He seemed to want to spend his entire vacation helping her with the work. He would appear from time to time and start doing whatever she was doing, striking up some tiny conversation. “Do you ever order those big bags of ladybugs?” he asked once. Yes she did. She loved them. She would open the bag and stick her hand in and let the bugs crawl all over it while her sister, Elsa, looked on shrieking. When she told him that, he said, “Gross.” It didn’t seem so strange when he helped her fix a dock that was starting to drift, but when he was cleaning toilets and scrubbing floors she felt a little funny. She said, “You know, this isn’t a Siberian resort.” He had laughed. Paul had come back three times that summer. He stayed two weeks in the fall.
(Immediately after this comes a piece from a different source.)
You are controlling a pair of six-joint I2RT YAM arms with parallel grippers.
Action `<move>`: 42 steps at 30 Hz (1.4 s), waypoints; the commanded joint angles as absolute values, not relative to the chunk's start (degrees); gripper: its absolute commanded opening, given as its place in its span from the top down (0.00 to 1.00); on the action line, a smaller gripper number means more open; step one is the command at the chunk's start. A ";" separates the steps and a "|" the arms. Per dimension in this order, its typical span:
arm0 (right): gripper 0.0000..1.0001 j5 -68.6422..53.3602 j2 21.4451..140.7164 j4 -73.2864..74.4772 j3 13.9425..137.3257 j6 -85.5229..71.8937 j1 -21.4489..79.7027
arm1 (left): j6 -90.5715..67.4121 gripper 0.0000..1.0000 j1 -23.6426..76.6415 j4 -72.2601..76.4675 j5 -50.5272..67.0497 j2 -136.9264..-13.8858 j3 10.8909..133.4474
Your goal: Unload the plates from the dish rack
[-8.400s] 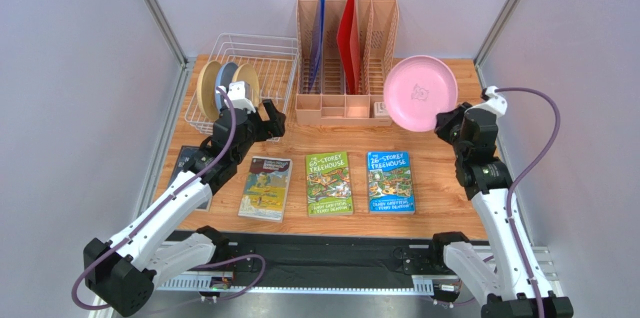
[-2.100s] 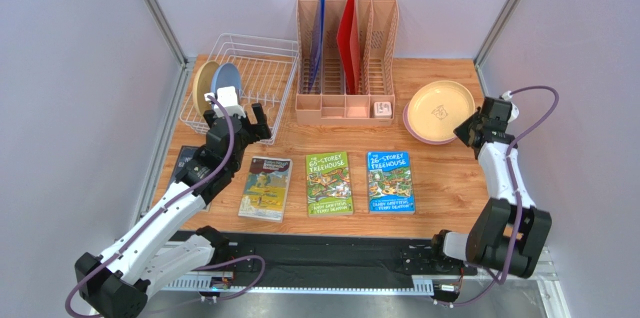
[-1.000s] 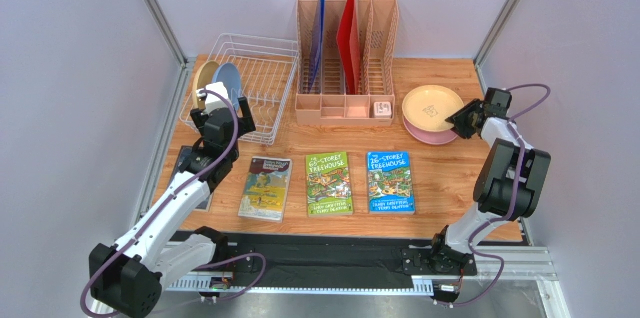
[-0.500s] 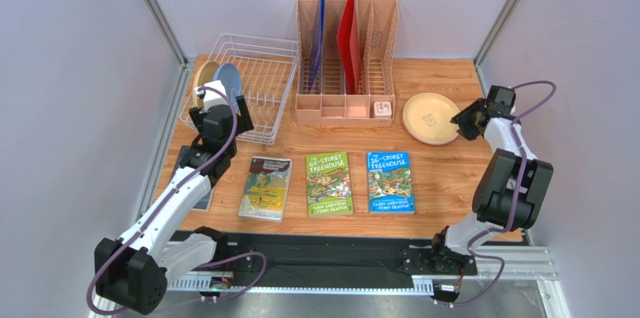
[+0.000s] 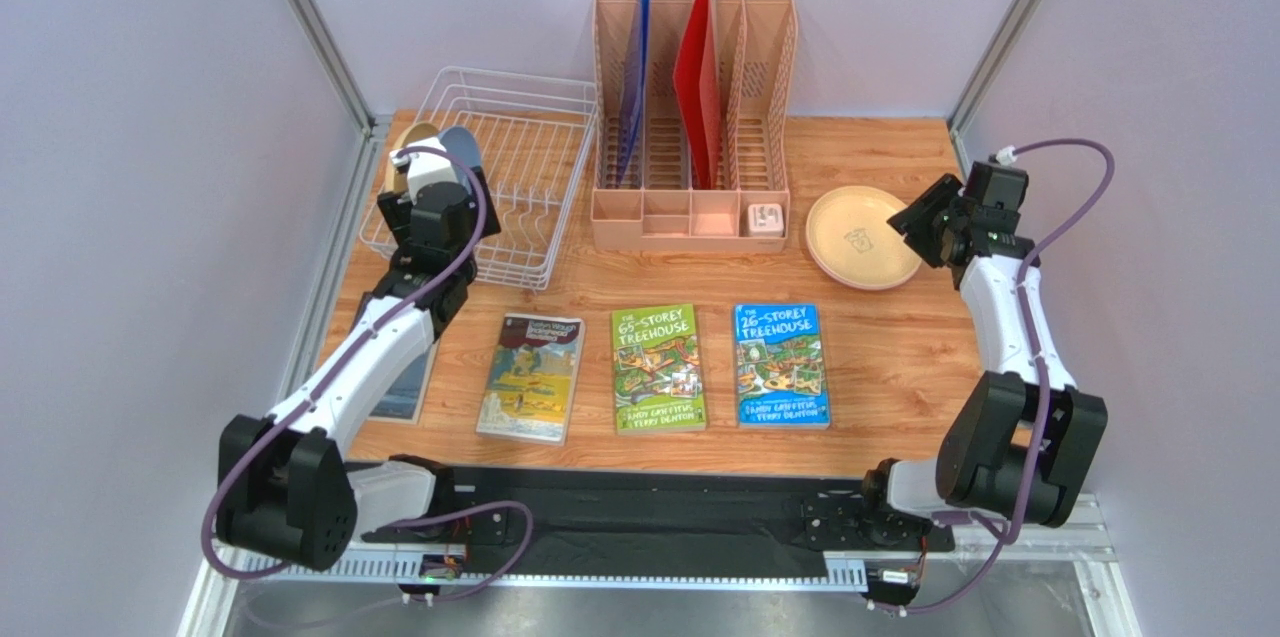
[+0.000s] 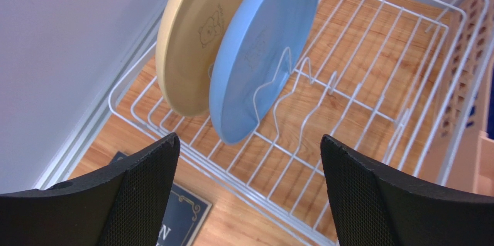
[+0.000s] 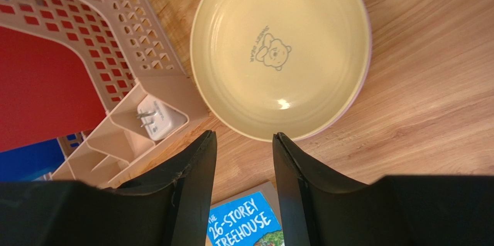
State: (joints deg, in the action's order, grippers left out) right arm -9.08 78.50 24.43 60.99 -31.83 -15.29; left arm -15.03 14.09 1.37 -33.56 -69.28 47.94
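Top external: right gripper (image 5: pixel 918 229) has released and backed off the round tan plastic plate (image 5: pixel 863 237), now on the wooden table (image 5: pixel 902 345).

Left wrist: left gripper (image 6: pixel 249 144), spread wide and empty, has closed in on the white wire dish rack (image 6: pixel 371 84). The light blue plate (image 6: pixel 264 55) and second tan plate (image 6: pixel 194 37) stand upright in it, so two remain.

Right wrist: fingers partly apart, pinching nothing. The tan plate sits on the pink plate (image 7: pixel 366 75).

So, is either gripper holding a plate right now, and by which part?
Nothing is held. The left gripper stands open before the blue plate in the rack; the right gripper is open by the tan plate on the table.
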 commanded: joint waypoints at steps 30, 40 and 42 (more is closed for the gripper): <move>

In the winter when things were slow at the resort, she visited him in St. Louis.
That night Lane saw him out by the dock she told her sister, “The guy in three is kind of strange, huh?”
“He’s in love with you,” Elsa replied.
“No,” Lane said. “Maybe he’s interested in me, but he’s not in love.”
Elsa shrugged. “Well if he’s interested in you, he’ll be in love with you soon enough.”
Lane had kissed her sister on the cheek then and they watched part of some old movie starring Humphrey Bogart. They turned it off when he appeared in a sailor suit holding a broken bottle. “He was kind of an ass,” Elsa said.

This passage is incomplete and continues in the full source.